As long as it is not raining outside, spring along the Gulf Coast is the best. It's sunny and not too hot. Yes, I know July and August are on the way.
This is the perfect time for a backyard party or even a picnic at a park or the beach, whatever suits best.
A new cookbook soon to be released and featured on QVC is hitting the market just at the right time for all those springtime food activities. Louisiana native and food blogger Aimee Broussard turns everyday recipes into memorable celebrations in "Picnics, Potlucks & Porch Parties," published by Quail Ridge Press.
"Why when we throw a get-together, you can be sure, we are going to shower you with our very best recipes," Broussard says in her book.
She not only gives readers some of her favorite recipes but also ideas for presentation and decorations, all sure to make a spring, or anytime, party a hit.
I'll share a few of Broussard's recipes and entertaining suggestions, along with favorite recipes from two readers, that will work for any backyard party or even for a nightly meal. Few things beat crabmeat potatoes and orange-gin
ger glazed barbecue ribs.
Broussard offers 10 menu plans for 10 different types of parties, a country cozy fried chicken picnic, lovely little lunch on the porch, muffins for mom's recipe exchange, backyard barbecue-family reunion, Easter bunny brunch, patriotic porch party, neighborhood potluck gathering, it's tailgate time, friendsgiving feast and home for the holidays.
"Picnics, Potlucks & Porch Parties" is divided into beverages, appetizers, barbecue and grilling, breads, breakfasts and brunch, casseroles, slow cooker, seafood, main dish meats, soups and salads, vegetables and sides, cookies and candies, cakes, pies and other desserts. Whew! Broussard has packed a lot of good eating into 224 pages.
Fried chicken and picnics are synonymous, so I am sharing a few recipes from Broussard's country cozy fried chicken picnic menu.
"Have you ever been to a summertime picnic without fried chicken? Yeah, me neither," says Broussard in her book.
She does confess to be terrified of frying chicken herself, but she's picky about the crispiness of the skin, so she does it herself.
SOUTHERN-FRIED PICNIC CHICKEN
1 (2-3 pound) whole chicken, cut up
2 cups buttermilk
2 large eggs
2 cups all-purpose flour
2 tablespoons plus 2 teaspoons salt, divided
4 teaspoons black pepper, divided
1 tablespoon Creole seasoning
3 cups shortening
Rinse chicken with cold water; pat dry with paper towels, and set aside.
Whisk together milk and eggs in a bowl.
Combine flour, 2 tablespoons salt, 2 teaspoons black pepper and Creole seasoning in a quart-size zip-top plastic freezer bag.
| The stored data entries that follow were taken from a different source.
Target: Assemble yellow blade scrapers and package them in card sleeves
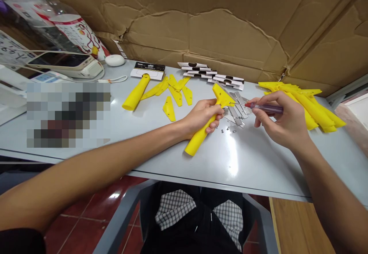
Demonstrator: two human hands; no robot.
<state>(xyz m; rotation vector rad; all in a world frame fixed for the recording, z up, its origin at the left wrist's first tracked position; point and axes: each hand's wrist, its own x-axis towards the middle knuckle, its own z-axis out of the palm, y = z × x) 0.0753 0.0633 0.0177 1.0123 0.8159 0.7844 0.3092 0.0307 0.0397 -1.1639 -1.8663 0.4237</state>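
On the pale table (258, 169), close to its front edge, a person's two bare hands are busy with a yellow handle (199, 137). The left hand (205, 116) wraps its fingers around the neck of the handle, with the thumb pressed on top. The round bottom end points down toward the person, and the wide flat head points up and away. The right hand (280, 117) pinches a see-through purple screwdriver (271, 109) between its thumb and fingers, close to the red front end. The thin metal rod points left, and its tip is at the right corner of the wide head. I cannot tell if the tip sits in a screw. Under and just beside the head lie grey metal strips (235, 115) in a messy heap. Some tiny screws (228, 128) lie in front of them. To the left are flat yellow pieces (169, 110), and next to them one more yellow tube (135, 94) leans its top on a black and white card (148, 71). Behind the heap is a stack of folded cards (201, 70). Past the right hand, more yellow handles (316, 106) lie in a pile. Big brown cardboard (230, 35) stands at the back.
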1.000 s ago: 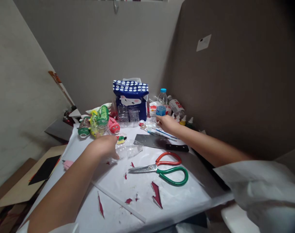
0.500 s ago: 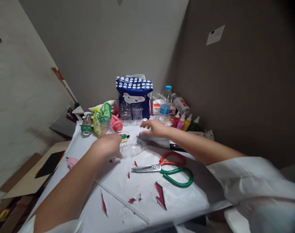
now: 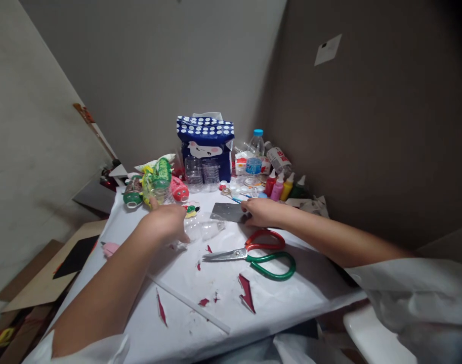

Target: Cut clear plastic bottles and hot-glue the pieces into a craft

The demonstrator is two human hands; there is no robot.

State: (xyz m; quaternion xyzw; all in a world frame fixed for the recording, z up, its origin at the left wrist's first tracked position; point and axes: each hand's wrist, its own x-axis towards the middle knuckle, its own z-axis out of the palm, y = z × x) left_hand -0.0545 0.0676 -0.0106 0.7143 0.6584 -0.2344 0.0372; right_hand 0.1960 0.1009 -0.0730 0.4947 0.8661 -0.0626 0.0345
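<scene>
A clear plastic bottle (image 3: pixel 208 229) lies on its side on the white-covered table. My left hand (image 3: pixel 166 222) is at its left end, fingers bent around that end. To the right, my right hand (image 3: pixel 259 211) rests over the right part of a knife with a broad grey blade (image 3: pixel 226 212), its fingers bent down at the blade; the handle is hidden. Just in front of it lie large scissors (image 3: pixel 249 254) with one red and one green handle. A small colourful cutout (image 3: pixel 192 211) lies behind the bottle.
Red scraps (image 3: pixel 246 293) and a white strip (image 3: pixel 193 306) lie in front. Decorated bottles (image 3: pixel 160 177) stand back left, beside a blue bag (image 3: pixel 206 146) and two clear cut bottles (image 3: pixel 202 174). Paint bottles (image 3: pixel 282 188) and a water bottle (image 3: pixel 256 156) are back right.
My right hand has moved right, from above the blade's left part to its right part. My left hand stays at the bottle. The view has shifted slightly.
</scene>
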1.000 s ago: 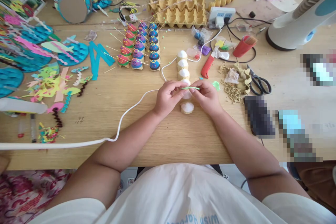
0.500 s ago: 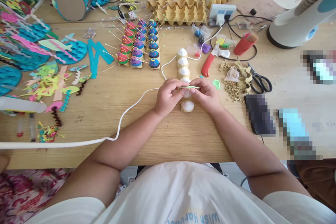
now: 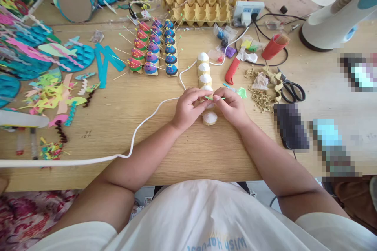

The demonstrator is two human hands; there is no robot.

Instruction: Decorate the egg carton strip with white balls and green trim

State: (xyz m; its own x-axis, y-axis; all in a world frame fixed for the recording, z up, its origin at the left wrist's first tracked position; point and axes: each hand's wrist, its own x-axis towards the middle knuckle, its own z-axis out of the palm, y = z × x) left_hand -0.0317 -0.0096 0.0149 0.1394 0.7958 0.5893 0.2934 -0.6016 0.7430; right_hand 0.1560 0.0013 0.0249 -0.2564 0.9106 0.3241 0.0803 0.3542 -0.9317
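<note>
A thin strip of light green clay is pinched at its ends between the fingertips of my left hand and my right hand. Both hands are closed on it. Below and behind them stands a strip of egg-carton cups topped with white, partly covered by my fingers. Its nearest cup shows just in front of my hands. To the right of my right hand lies a lump of the same green clay.
Three rows of painted carton caterpillars with thin sticks poking out stand at back left. A red-handled cutter, black scissors and a red cup lie or stand right. A white cable crosses the left side.
My right thumb and fingers have shifted their hold on the green strip, which now looks slightly bent. My left hand stays almost in place. The view has shifted slightly.
</note>
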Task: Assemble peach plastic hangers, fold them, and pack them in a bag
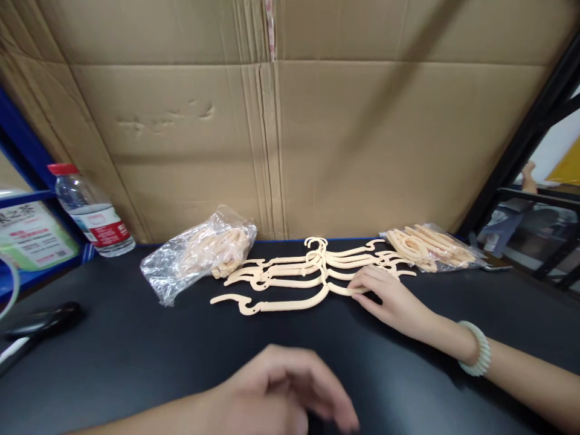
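Observation:
Several cream-coloured folding clothes hangers [290, 305] lie in a row on the black table, their arms spread and hooks pointing away from me. My right hand [392, 297] has its thumb and fingers closed on the right arm of the nearest hanger. Below the row, close to the front, my left hand [276, 393] is lifted and blurred; its fingers curve loosely, with a gap between thumb and fingers and nothing seen in it. The lower part of that hand is cut off by the picture edge.
A clear plastic bag [203, 254] with folded hangers lies back left, another bag [435, 248] back right. A red-capped bottle [99, 217] stands at the left, with a black object [43, 320] nearer me. Cardboard [362, 139] walls the back; a dark metal frame [521, 145] stands right.

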Action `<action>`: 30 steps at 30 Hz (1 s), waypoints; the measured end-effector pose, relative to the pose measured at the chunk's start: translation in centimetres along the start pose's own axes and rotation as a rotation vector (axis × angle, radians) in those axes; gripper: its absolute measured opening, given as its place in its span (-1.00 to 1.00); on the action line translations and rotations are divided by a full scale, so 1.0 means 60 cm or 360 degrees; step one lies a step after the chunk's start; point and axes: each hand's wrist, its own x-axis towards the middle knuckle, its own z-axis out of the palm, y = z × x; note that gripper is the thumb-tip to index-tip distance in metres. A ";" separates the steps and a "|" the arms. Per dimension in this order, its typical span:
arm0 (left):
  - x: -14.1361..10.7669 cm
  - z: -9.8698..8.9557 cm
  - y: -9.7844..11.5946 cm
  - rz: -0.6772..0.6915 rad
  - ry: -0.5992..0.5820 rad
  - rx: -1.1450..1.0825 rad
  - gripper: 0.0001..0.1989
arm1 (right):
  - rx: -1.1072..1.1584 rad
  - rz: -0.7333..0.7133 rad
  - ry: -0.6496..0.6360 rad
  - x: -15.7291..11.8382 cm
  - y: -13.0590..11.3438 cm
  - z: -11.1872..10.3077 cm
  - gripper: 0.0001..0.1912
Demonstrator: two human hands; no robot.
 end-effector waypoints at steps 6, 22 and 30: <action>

Dip 2 chicken pieces in flour mixture, then into egg/milk mixture. Place chicken back into flour mixture in plastic bag; seal and shake to coat. Remove chicken, and repeat with remaining pieces.
Melt shortening in a Dutch oven over medium heat to reach 350 degrees on a thermometer. Fry chicken in batches 10 minutes on each side, or until cooked through and golden brown. Drain on paper towels. Sprinkle with remaining 2 teaspoons salt and 2 teaspoons black pepper.
BAKED MAC & CHEESE MUFFINS
1- 1/2 cups crushed Ritz butter crackers (about 25)
2 cups grated Cheddar cheese, divided
4 tablespoons unsalted butter, melted
1/2 (16-ounce) package elbow macaroni, cooked, drained
2 large eggs, beaten
1/2 cup milk
1/4 cup sour cream
2 tablespoons cold unsalted butter, cut into small cubes
1/4 teaspoon salt
1/4 teaspoon black pepper
Preheat oven to 350 degrees. Lightly grease 8 cups of a 12-cup muffin pan.
In a bowl, combine crushed crackers, 1 cup Cheddar cheese and melted butter. Divide mixture among prepared muffin cups and press firmly into bottom and up sides.
In a large bowl, mix cooked macaroni with 1/2 cup Cheddar cheese.
In a separate bowl, combine eggs, milk, sour cream, 2 tablespoons cold butter pieces, salt and black pepper. Stir into macaroni mixture.
Spoon 2 tablespoons macaroni mixture into each muffin cup filled with cracker mixture, and evenly top with remaining cup Cheddar cheese.
Bake until cheese is browned and slightly crispy, about 25 minutes. Allow muffins to cool slightly before removing. Serve warm.
Makes 8 muffins.
1- 1/2 cups sugar, divided
1 teaspoon baking powder
3 cups all-purpose flour
1/4 teaspoon salt
Zest and juice of 1 lemon
2 sticks cold unsalted butter, cubed
4 teaspoons cornstarch
1- 1/2 cups fresh blackberries (OK to use frozen, thawed)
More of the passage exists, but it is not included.